Na esfera do comportamento, os especialistas recomendam maior rigor. “Adolescente não tem de beber. Festa de 16 anos não pode servir cerveja. A sociedade precisa ter uma participação mais crítica”, afirma Ilana Pinksy, professora da Unifesp. O psiquiatra Ronaldo Laranjeira, também da Unifesp, defende ações preventivas mais contundentes. “É fundamental priorizar a prevenção para que aqueles que não bebem não adotem o hábito”, diz. O neurologista José Mauro de Lima, da Universidade Federal do Rio de Janeiro, vai além.
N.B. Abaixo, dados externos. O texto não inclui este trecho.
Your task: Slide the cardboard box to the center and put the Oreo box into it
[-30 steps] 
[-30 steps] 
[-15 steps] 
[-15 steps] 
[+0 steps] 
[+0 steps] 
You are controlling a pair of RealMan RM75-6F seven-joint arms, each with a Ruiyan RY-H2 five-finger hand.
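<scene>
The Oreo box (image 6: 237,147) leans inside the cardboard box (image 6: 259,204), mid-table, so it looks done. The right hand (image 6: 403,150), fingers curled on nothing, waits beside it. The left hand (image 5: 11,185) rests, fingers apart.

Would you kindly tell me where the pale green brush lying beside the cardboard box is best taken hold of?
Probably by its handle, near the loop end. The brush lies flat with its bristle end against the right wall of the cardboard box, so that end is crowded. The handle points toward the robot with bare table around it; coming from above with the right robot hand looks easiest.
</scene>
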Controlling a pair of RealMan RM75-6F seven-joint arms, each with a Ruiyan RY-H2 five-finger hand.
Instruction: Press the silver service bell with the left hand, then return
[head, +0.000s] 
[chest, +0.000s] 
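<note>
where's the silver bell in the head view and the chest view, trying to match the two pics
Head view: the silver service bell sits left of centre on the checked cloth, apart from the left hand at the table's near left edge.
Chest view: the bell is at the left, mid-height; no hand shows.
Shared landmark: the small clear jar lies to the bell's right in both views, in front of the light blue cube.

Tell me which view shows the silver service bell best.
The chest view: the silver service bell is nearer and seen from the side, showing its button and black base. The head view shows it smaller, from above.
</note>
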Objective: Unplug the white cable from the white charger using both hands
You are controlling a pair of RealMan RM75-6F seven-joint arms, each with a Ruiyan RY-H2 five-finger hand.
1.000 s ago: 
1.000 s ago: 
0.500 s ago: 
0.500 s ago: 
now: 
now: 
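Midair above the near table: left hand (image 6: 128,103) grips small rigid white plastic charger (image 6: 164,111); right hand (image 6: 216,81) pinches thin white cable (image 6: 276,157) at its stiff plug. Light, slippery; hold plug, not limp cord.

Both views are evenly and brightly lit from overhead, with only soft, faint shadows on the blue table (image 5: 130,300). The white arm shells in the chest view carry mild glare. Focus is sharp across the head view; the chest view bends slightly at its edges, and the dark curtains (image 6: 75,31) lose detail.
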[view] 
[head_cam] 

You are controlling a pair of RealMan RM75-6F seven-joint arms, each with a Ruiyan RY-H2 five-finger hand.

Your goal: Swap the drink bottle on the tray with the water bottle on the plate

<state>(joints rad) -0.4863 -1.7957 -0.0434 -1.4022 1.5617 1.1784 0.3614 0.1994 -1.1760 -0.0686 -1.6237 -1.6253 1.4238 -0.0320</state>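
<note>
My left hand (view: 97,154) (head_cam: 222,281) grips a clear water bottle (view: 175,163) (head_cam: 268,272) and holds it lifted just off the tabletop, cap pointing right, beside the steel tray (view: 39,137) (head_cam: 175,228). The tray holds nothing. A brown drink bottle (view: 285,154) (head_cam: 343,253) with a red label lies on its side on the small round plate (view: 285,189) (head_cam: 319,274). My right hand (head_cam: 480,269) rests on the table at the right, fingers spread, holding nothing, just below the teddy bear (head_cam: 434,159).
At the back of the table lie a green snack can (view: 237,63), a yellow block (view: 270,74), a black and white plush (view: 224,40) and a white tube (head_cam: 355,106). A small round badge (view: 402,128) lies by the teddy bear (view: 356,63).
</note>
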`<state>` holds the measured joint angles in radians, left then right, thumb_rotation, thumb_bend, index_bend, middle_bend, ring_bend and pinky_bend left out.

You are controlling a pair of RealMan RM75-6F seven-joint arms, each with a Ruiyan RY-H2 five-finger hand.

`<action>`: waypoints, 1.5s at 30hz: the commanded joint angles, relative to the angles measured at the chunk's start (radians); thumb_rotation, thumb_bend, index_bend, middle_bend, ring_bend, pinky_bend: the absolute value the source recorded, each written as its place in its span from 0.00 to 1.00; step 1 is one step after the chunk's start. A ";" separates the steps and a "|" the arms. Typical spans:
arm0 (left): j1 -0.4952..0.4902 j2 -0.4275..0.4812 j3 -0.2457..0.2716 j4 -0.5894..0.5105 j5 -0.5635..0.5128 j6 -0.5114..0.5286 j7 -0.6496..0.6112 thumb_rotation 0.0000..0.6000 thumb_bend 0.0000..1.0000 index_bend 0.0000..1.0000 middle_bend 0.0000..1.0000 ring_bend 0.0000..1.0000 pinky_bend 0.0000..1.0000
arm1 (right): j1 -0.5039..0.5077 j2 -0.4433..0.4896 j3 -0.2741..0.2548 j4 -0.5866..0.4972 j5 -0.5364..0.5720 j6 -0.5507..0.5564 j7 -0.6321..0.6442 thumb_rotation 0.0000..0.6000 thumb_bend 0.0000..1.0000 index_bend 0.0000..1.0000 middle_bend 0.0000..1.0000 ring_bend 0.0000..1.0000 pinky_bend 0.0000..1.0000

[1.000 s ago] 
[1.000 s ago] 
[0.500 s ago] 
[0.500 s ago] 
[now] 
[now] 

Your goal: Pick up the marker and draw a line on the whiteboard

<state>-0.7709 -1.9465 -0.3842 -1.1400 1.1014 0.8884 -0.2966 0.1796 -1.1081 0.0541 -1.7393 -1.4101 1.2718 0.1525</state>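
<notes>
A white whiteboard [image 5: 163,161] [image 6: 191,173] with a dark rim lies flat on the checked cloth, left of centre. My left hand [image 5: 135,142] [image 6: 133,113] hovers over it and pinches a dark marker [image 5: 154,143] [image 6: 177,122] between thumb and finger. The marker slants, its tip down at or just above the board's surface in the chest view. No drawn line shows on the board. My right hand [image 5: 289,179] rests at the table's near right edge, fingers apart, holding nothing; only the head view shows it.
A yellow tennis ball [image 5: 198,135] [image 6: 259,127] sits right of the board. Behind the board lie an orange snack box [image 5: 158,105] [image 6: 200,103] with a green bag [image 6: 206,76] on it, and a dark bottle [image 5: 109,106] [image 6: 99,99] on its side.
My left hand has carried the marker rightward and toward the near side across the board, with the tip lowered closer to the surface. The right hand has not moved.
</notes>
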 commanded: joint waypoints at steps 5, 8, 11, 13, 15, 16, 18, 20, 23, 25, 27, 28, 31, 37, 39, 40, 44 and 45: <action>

Propõe uma redução no limite de concentração de álcool no sangue em motoristas. “A atual taxa, de 0,6 grama por litro de sangue, é elevada”, garante.

Na área de tratamento, a novidade é a comprovação da eficácia de três estratégias: a psicoterapia para prevenção de recaídas, a entrevista motivacional (sessões nas quais se dá muito espaço para a fala do paciente) e os 12 passos dos Alcoólicos Anônimos (que prega a abstinência total). Os bons resultados dessas opções foram aferidos em um estudo recente realizado pelo Instituto Nacional de Abuso de Álcool e Alcoolismo dos Estados Unidos. Os pesquisadores verificaram que os pacientes que participaram das terapias apresentaram nos seis meses seguintes redução no uso do álcool ou até mesmo abstinência. Quanto aos remédios, eles podem funcionar como auxiliares, mas no máximo por um ano.